Ashland City Church of Christ

Media


What is Baptism?

JUNE 21, 2026

Speaker: Mike Peters

Summary

Baptism is one of the most discussed topics in Christianity, but the original Greek words of the New Testament reveal something powerful about what it truly means. Three Greek words, nipto, luo, and pluno, all describe different forms of washing and cleansing, and each one is connected to baptism in Scripture. The blood of Jesus is what actually cleanses us from sin, but baptism is the specific moment when that cleansing is applied to a person's life. At the moment of baptism, a person is justified, purified, and sanctified all at once. The blood is the how, and baptism is the when. You cannot separate the two and expect to have the full picture God has given us in Scripture.

Description

Baptism is one of the most debated topics in Christianity, but a closer look at the original Greek words of the New Testament reveals something that changes the entire conversation. Three Greek words are used in Scripture to describe washing and cleansing: nipto, which refers to washing a specific part of the body; luo, which describes a full bathing or complete cleansing; and pluno, which refers to the deep laundering of something to make it thoroughly clean. Each of these words appears in passages directly connected to baptism, and together they paint a consistent picture. In God's eyes, baptism is not merely a symbol or an outward sign. It is a cleansing.

The blood of Jesus is the source of that cleansing. Without the blood, there is nothing to believe in, nothing to repent toward, and baptism would accomplish nothing. But the blood of Jesus reaches a person's life at a specific moment, and that moment is baptism. Scripture connects both the blood and baptism to justification, purification, and sanctification. Romans 5:9 tells us we are justified by His blood. First Corinthians 6:11 tells us that justification, sanctification, and washing all happen together in the name of Jesus and by the Spirit of God. Acts 22:16 commands a person to be baptized and wash away their sins. The blood is the how. Baptism is the when.

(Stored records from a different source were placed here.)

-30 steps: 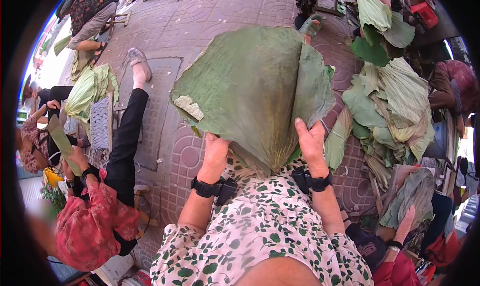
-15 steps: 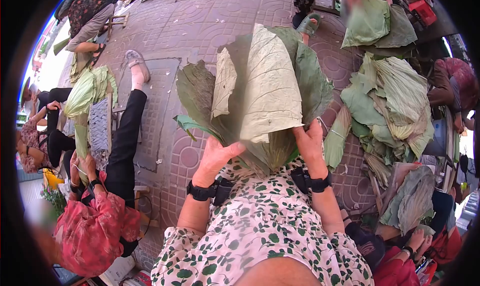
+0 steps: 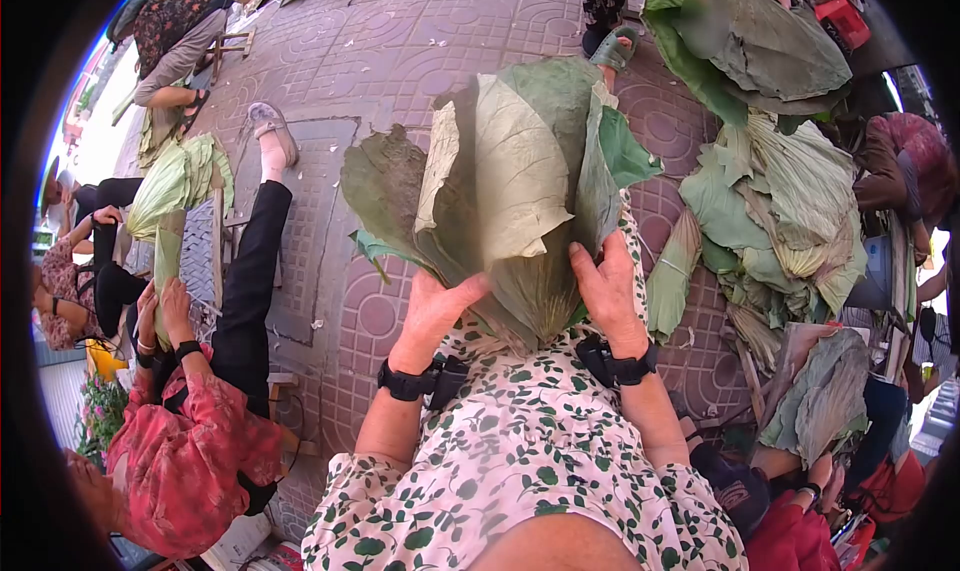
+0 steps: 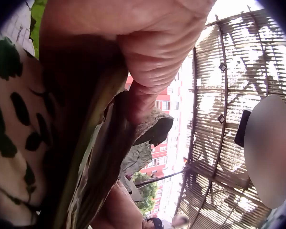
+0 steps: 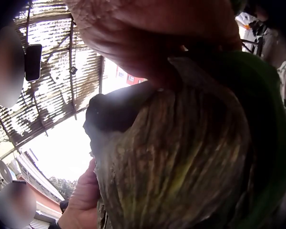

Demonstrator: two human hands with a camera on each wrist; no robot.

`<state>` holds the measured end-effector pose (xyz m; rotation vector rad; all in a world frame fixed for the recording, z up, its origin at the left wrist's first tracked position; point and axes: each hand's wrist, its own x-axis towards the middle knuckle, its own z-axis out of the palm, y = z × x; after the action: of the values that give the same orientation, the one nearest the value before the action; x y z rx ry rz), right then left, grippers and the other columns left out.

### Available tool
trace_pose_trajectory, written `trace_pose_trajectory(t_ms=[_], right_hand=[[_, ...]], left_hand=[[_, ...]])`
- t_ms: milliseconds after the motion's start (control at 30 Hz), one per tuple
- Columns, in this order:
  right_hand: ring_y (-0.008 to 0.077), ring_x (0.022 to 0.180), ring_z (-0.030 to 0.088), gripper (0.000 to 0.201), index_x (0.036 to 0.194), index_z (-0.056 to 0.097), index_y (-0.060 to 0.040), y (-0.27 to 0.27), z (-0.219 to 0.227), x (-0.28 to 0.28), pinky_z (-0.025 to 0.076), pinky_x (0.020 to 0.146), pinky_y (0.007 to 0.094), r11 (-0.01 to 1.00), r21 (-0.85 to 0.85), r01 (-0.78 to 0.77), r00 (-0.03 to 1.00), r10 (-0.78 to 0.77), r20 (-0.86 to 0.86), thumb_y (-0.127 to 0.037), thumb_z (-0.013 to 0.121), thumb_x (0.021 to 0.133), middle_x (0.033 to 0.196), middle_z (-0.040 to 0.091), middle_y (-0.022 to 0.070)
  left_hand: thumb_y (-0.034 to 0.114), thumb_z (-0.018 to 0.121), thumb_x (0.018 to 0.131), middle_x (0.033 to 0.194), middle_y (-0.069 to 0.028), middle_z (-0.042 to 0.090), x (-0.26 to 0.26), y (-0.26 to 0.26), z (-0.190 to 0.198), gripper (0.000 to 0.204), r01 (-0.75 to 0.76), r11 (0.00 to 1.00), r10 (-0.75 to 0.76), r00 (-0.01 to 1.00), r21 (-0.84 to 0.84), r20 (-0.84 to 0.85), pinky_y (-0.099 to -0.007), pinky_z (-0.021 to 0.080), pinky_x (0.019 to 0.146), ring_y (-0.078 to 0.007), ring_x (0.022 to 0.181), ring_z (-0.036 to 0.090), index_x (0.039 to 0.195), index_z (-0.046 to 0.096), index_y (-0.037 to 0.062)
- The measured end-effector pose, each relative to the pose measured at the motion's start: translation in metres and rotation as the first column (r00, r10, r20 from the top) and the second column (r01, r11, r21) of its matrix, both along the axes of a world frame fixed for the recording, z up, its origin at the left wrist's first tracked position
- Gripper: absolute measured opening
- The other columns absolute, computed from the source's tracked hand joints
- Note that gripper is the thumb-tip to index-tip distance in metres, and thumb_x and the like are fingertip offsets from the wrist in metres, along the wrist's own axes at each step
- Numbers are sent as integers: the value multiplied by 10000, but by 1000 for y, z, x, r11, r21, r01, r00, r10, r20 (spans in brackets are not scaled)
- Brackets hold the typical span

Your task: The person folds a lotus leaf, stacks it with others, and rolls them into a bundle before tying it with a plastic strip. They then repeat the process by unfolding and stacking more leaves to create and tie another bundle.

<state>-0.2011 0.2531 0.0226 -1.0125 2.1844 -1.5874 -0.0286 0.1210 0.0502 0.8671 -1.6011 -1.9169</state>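
Observation:
A stack of large dried lotus leaves [image 3: 520,171] stands over the lap in the head view, cupped upward with the pale veined inner leaf showing. My left hand [image 3: 430,316] grips its lower left side, thumb laid over the front and fingers hidden behind. On the other side my right hand [image 3: 612,291] holds the stack the same way, its thumb on the front. In the left wrist view the thumb [image 4: 143,100] presses on the layered leaf edges [image 4: 105,157]. The right wrist view shows the ribbed leaf base [image 5: 171,152] under the right hand.
A big pile of lotus leaves [image 3: 790,201] lies to the right, with a tied bundle [image 3: 675,271] beside it. Seated people work leaves on both sides, one in a red shirt [image 3: 190,441] at left. Patterned paving [image 3: 420,31] stretches ahead.
The broad green leaf face turned up in front has given way to pale inner leaves. My right hand has shifted slightly left, and the right side of the stack has drawn inward.

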Motion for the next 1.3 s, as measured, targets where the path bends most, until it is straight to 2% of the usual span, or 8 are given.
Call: trace_pose_trajectory(t_ms=[100,200,333,400,467,600,1133,1300], right_hand=[[326,777,485,267,1036,511,20,0,-1,0,401,699,376,1000,-30,-9,1000,9,0,-90,559,797,870,493,179],[330,771,484,259,1037,512,22,0,2,1,402,696,373,999,-33,-2,1000,2,13,-82,552,803,869,492,181],[325,763,483,255,1038,510,25,0,-1,1,402,690,369,998,-65,-14,1000,13,-16,-78,548,807,863,489,181],[322,757,482,255,1037,510,26,0,1,1,402,684,369,997,-73,-14,1000,12,-26,-77,548,807,860,487,181],[316,741,478,254,1034,510,26,3,6,2,401,669,368,999,44,-4,1000,4,-9,-73,547,804,852,483,180],[312,728,475,252,1032,509,26,-1,0,0,400,659,366,998,-64,-13,998,10,-56,-69,545,801,845,482,178],[282,845,514,345,1144,495,16,1,1,1,420,763,338,998,-61,-34,998,37,56,-32,508,803,958,519,164],[285,879,520,355,1156,489,22,1,-2,0,420,784,338,997,-70,-39,999,42,31,-28,503,805,986,524,168]], left_hand=[[93,680,757,979,-53,633,-1,-1,-5,354,-61,995,50,990,81,133,-261,467,756,-118,849,574,1079,590,-26],[45,639,770,918,-43,648,-5,3,0,279,-77,993,77,997,88,8,-253,473,718,-112,798,585,1037,612,-29],[18,616,779,939,-48,646,-6,3,-2,263,-78,992,77,997,95,13,-259,469,747,-117,831,586,1037,611,-29],[54,633,773,874,-35,651,-7,4,-6,238,-129,988,132,990,81,-39,-237,475,633,-100,727,589,999,626,-19],[77,644,767,826,-26,648,-4,1,-11,225,-116,990,114,993,83,19,-225,453,558,-89,657,575,972,632,-14],[136,673,748,700,-1,627,-4,0,-13,208,-115,990,110,992,78,63,-199,367,393,-62,487,515,905,647,1],[98,672,737,785,-19,642,-7,-1,-18,254,-132,988,129,991,80,31,-196,409,441,-77,594,573,966,634,-4],[74,668,736,819,-31,647,-4,-3,-21,264,-134,987,130,990,94,47,-221,459,532,-98,651,591,983,627,-10]])
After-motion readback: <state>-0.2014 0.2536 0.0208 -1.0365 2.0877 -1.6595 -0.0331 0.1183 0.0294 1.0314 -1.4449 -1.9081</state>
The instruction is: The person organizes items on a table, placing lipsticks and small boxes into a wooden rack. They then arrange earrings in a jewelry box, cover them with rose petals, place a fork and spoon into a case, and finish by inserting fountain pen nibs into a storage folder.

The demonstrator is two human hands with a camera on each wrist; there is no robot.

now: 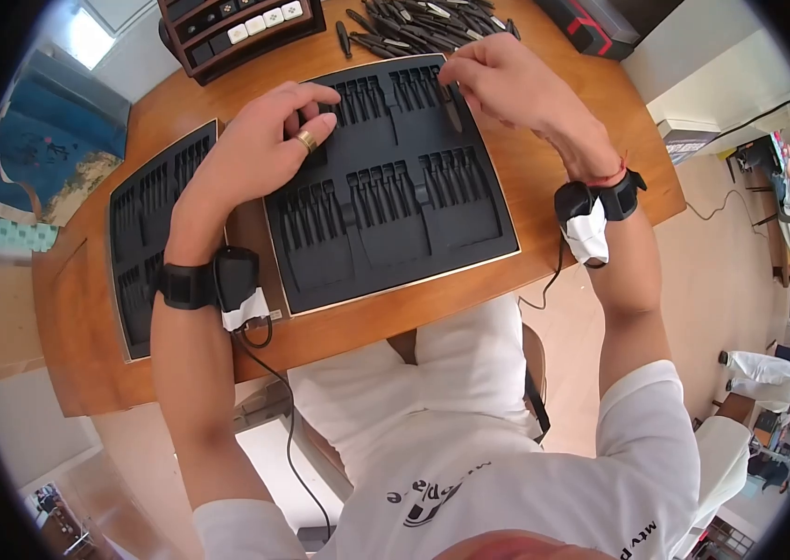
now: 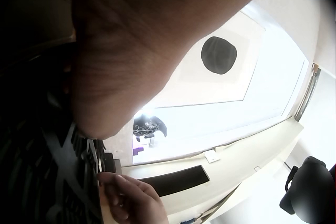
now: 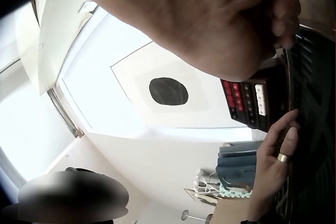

This truth has real and personal implications. If you have been baptized, that moment was not just a public declaration or a religious ritual. It was the moment God's grace entered your life, the moment you were made new, set apart, and declared clean before God. Carrying that identity daily matters. And for those who have not yet been baptized, or for those who know someone weighed down by their past, Scripture offers a remarkable promise. Such were some of you. God no longer sees His people through the lens of who they were before. The blood of Jesus, received through baptism, has the power to wash away everything.